Players who treat the game as a straight competition tend to bounce off it faster than players who treat it as an excuse to be ridiculous with friends already comfortable making noise together. The scoring exists, but the actual draw is watching someone commit fully to a bad accent and getting the room laughing before the judges even weigh in.

How many players can join a session is one of the first things people ask before buying in, and the answer is up to four in the local studio format. Streaming groups get around that cap differently, since the Twitch-facing mode routes judging through chat votes instead of a fixed panel.

Judges, Studio Shows, and Twitch Rounds

The default studio game show format sits you and up to three others in front of computer-controlled judges who vote round by round on whatever impression just happened. It plays like a mock competition show, complete with a host character and a studio backdrop swappable through the customization menu. Nothing about the judging is meant to be taken seriously; the panel exists to give each round a punchline, not a rigorous scorecard.

The Twitch-oriented variant changes who holds the power. Instead of fixed AI judges, viewers vote live on the streamer’s attempt, turning the game into a broadcast tool as much as a party toy. This is the version that pulled the most attention inside the Vinesauce streaming community, adopted specifically because it gives chat a fast way to react to a streamer doing a bit.

Building Voice Packs in The Choicer Voicer

Because the base game ships with comparatively little built-in content, most of what people actually play is community-made. Voice packs are just folders of audio files, which means anyone can build one without touching code. The general process looks like this once you understand the folder structure:

  1. Collect or record short audio clips for the character or personality you want represented.
  2. Drop those files into the correct pack folder using the naming pattern the game expects.
  3. Load the pack from the customization menu alongside menu, judge, studio, host, and contestant packs.
  4. Test a round to confirm the prompts trigger the right clips before sharing the pack.

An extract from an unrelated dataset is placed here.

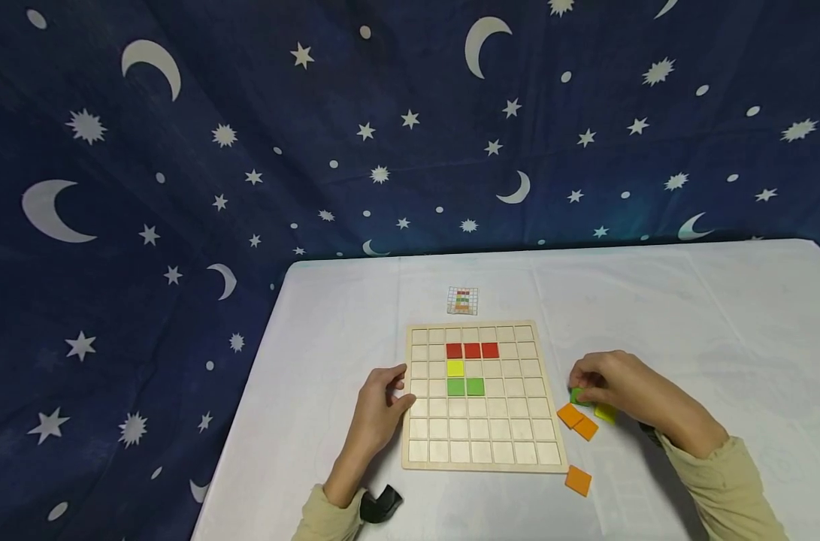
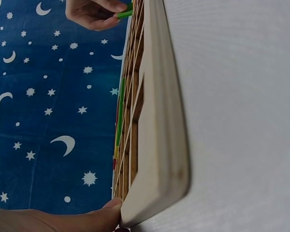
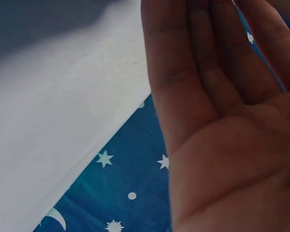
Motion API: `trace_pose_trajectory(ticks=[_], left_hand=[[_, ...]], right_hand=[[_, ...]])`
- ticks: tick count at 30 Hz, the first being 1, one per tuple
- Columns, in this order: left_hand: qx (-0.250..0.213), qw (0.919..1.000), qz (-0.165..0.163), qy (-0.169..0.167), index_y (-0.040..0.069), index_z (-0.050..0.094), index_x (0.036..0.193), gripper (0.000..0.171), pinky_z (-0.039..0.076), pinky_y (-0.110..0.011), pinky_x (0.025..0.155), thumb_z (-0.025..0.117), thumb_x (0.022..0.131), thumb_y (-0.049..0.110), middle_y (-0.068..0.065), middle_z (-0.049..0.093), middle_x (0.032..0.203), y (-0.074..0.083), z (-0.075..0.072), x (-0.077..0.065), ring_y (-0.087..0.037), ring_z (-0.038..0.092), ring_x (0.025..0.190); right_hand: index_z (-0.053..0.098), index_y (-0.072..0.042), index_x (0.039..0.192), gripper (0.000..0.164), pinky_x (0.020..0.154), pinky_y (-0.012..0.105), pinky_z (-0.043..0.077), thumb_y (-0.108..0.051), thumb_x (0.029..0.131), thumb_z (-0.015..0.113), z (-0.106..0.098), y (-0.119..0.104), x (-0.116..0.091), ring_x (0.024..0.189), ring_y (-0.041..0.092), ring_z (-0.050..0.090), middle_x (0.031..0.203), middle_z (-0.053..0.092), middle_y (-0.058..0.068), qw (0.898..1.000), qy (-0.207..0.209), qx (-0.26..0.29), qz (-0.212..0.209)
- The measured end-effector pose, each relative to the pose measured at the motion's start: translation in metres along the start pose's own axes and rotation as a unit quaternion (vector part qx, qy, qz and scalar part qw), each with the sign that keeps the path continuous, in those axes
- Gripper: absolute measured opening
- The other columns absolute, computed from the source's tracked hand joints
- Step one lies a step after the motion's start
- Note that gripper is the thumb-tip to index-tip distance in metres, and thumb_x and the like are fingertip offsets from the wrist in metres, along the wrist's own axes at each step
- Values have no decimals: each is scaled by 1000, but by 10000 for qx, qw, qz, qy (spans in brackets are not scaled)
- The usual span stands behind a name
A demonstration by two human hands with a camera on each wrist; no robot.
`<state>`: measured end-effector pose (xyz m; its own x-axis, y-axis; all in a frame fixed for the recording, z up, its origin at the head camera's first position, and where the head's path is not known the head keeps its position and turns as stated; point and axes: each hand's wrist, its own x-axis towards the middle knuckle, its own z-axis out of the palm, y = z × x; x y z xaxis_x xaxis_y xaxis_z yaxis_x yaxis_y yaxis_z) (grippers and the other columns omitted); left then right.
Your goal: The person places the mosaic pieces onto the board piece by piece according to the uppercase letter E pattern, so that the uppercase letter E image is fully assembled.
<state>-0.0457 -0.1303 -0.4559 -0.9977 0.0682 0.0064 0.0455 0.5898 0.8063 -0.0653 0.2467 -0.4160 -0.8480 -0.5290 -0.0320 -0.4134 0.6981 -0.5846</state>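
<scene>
A wooden grid board (image 1: 461,430) lies on the white table. Set in its cells are a row of three red tiles (image 1: 473,351), one yellow tile (image 1: 455,368) and two green tiles (image 1: 475,387). My left hand (image 1: 376,409) rests at the board's left edge, thumb and fingertips touching the rim; its thumb (image 2: 104,217) meets the board's corner in the left wrist view. Right of the board, my right hand (image 1: 619,387) pinches a green tile (image 1: 576,396) between thumb and fingers. In the right wrist view the palm (image 3: 232,169) shows, with the fingertips and tile out of sight.
A small pattern card (image 1: 463,300) lies behind the board. Beside the right hand are a loose yellow tile (image 1: 605,413) and two touching orange tiles (image 1: 586,428). Another orange tile (image 1: 578,481) lies by the board's near right corner. A starry blue cloth (image 1: 410,135) hangs behind the table.
</scene>
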Motion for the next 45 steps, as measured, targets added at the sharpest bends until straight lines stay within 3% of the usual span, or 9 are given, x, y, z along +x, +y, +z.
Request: trace_pose_trajectory(ticks=[9,20,28,45], left_hand=[[13,10000,6,31,-5,60,130,49,47,-20,68,75,84,-2,-11,60,106,1,0,-1,-13,52,81],[13,9999,-123,30,-5,60,131,50,47,-19,68,75,84,-1,-9,60,107,2,0,0,-12,52,83],[22,10000,14,64,-5,60,130,48,47,-19,68,75,84,-2,-11,60,106,1,-1,-1,-13,53,82],[-20,10000,3,-67,-5,59,131,49,47,-20,69,75,85,-1,-12,59,107,0,-1,0,-13,52,81]], right_hand=[[69,-16,80,17,60,21,47,-5,78,81,-3,-17,18,68,-2,48,75,60,-14,9997,168,-155,-39],[69,-14,83,14,63,21,48,-7,80,80,11,-36,44,70,-1,50,78,61,-12,9995,75,24,-294],[70,-13,85,11,64,22,47,-9,82,79,21,-46,59,71,1,50,80,62,-10,9993,-23,122,-362],[72,-13,86,9,67,23,50,-8,83,78,38,-53,77,75,4,55,84,67,-8,9978,-35,154,-642]])
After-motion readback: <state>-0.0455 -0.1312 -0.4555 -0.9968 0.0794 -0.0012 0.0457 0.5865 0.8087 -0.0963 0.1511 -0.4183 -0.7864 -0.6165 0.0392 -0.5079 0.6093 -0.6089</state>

This modularity is why the community grew packs well outside the game’s Mario Party origins, including cartoon characters and inside-joke packs built around specific streamers like Vinny and Joel. None of that ships by default; two different groups can end up with completely different-feeling sessions.

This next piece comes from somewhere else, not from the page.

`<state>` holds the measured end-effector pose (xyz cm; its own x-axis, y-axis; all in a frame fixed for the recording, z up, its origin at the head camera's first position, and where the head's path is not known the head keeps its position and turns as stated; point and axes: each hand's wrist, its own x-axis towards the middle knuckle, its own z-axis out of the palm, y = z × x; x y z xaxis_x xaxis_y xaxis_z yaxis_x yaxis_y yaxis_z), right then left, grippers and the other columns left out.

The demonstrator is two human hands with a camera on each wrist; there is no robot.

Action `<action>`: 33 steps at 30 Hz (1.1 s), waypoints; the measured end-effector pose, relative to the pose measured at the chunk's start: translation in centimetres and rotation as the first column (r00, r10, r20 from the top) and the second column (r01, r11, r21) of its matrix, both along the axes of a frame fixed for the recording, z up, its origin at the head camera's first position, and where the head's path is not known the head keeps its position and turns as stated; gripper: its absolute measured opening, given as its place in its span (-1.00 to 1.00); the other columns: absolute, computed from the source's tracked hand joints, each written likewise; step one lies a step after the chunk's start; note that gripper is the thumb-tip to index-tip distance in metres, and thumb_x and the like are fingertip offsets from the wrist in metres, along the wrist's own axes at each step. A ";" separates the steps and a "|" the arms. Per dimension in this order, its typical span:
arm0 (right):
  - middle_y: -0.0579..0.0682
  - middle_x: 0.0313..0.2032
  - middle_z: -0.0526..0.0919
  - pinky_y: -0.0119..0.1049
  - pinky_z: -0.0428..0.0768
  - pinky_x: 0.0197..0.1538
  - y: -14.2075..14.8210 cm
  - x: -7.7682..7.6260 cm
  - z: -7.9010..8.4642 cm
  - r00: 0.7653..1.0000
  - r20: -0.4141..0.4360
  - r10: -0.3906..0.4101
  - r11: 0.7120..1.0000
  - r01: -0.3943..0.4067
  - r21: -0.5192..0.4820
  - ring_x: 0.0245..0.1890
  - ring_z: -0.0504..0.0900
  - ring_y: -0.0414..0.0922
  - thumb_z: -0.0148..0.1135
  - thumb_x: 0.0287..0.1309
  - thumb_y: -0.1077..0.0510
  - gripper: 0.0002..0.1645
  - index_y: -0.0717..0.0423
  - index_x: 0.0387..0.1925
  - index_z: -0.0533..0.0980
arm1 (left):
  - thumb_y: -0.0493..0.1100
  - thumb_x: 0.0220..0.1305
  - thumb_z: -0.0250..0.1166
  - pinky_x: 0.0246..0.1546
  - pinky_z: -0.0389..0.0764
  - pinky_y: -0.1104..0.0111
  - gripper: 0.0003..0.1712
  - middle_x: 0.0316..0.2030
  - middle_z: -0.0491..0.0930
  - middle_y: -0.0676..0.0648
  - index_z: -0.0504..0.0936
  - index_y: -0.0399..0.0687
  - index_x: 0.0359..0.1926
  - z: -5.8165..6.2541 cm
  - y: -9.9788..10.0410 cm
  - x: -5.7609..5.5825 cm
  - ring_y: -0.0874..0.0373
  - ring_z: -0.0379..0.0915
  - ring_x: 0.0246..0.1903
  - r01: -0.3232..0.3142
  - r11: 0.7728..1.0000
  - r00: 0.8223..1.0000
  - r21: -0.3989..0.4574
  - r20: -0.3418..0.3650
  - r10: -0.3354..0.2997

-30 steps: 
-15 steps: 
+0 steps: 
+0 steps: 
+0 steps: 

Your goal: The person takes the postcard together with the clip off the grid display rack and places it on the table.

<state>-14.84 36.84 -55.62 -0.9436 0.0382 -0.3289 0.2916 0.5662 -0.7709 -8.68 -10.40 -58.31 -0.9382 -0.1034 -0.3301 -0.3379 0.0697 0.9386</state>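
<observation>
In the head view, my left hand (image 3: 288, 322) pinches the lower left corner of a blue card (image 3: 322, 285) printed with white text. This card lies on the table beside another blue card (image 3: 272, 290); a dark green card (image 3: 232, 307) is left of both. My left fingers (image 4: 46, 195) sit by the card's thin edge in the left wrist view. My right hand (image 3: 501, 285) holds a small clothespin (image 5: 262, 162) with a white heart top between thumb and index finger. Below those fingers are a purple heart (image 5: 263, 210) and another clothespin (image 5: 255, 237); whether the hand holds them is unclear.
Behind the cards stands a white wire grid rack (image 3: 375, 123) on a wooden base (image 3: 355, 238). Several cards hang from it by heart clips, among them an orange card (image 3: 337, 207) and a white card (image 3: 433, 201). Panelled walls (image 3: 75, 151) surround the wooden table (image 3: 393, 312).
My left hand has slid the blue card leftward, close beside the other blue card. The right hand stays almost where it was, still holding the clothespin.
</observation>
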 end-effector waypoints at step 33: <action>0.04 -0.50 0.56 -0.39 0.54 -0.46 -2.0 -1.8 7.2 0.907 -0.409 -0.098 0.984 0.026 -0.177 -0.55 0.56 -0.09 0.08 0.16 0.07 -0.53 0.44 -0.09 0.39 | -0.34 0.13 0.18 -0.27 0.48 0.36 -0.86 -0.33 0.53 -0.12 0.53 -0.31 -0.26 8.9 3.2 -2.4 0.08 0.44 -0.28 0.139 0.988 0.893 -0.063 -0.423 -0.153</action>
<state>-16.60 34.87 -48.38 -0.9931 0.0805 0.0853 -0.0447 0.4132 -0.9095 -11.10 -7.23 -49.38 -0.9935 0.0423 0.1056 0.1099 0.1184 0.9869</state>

Dub Mode and Reading a Scene Cold

Dub Mode swaps the judged-impression loop for straight voiceover work. Instead of being scored, you are handed a scene and asked to dub it, which suits players who enjoy performance for its own sake rather than chasing a score. It is quieter, closer to a recording booth exercise than a show, and tends to get used by groups making content afterward rather than mid-party groups chasing laughs.

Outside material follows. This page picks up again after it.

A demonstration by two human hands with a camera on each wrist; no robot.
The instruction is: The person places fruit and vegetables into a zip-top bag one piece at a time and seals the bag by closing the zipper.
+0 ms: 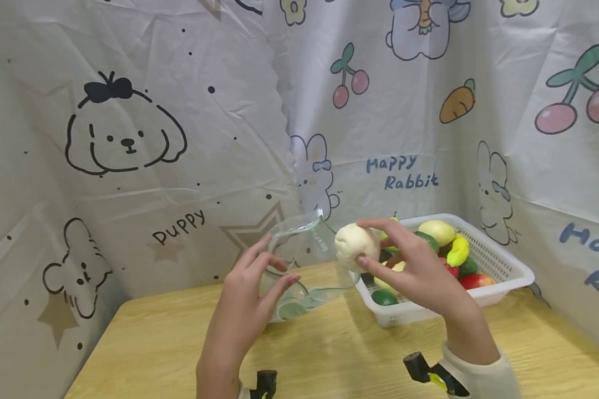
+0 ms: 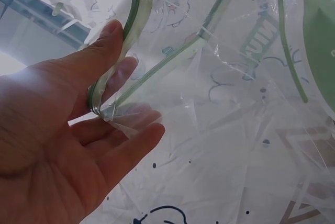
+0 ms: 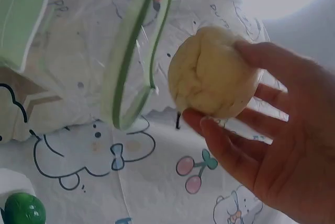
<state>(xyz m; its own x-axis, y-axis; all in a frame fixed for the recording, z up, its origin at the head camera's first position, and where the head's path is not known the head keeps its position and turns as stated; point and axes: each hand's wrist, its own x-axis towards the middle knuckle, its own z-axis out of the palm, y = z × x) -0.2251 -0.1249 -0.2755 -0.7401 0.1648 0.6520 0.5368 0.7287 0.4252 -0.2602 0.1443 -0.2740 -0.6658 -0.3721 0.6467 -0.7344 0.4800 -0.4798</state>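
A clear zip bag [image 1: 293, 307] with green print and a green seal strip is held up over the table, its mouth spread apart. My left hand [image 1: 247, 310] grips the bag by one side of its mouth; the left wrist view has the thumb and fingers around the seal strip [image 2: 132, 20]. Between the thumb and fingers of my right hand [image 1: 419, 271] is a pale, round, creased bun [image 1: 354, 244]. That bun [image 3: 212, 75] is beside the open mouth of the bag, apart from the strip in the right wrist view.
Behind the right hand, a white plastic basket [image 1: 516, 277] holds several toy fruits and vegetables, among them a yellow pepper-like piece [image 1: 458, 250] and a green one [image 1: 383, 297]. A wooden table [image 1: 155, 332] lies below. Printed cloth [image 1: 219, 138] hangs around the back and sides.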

Why The Choicer Voicer Still Feels Unfinished

The project is openly in early access alpha, and it plays like it. The built-in content is thin enough that skipping community packs leaves very little to do, which is a real sticking point for anyone expecting a complete party game out of the folder. Players who understand they are buying into a content platform first and a game second get much more out of it.

A more practical complaint is microphone reliability. Recording issues are common, and they get noticeably worse on setups running surround-sound audio configurations, sometimes to the point where a round fails to capture anything usable. If your microphone stops registering mid-session, checking your audio input against a standard stereo setup is usually the first fix worth trying.

None of that erases what The Choicer Voicer gets right when a group leans into it: a simple judged-performance loop, wrapped around content packs flexible enough that the game can be reshaped into wildly different in-jokes, from a Mario Party throwback bit to a full Twitch chat game. Whether it’s worth returning to still comes down to whether you or your group are willing to build the voice packs that make a given session actually funny, rather than waiting for the base install to do that work for you.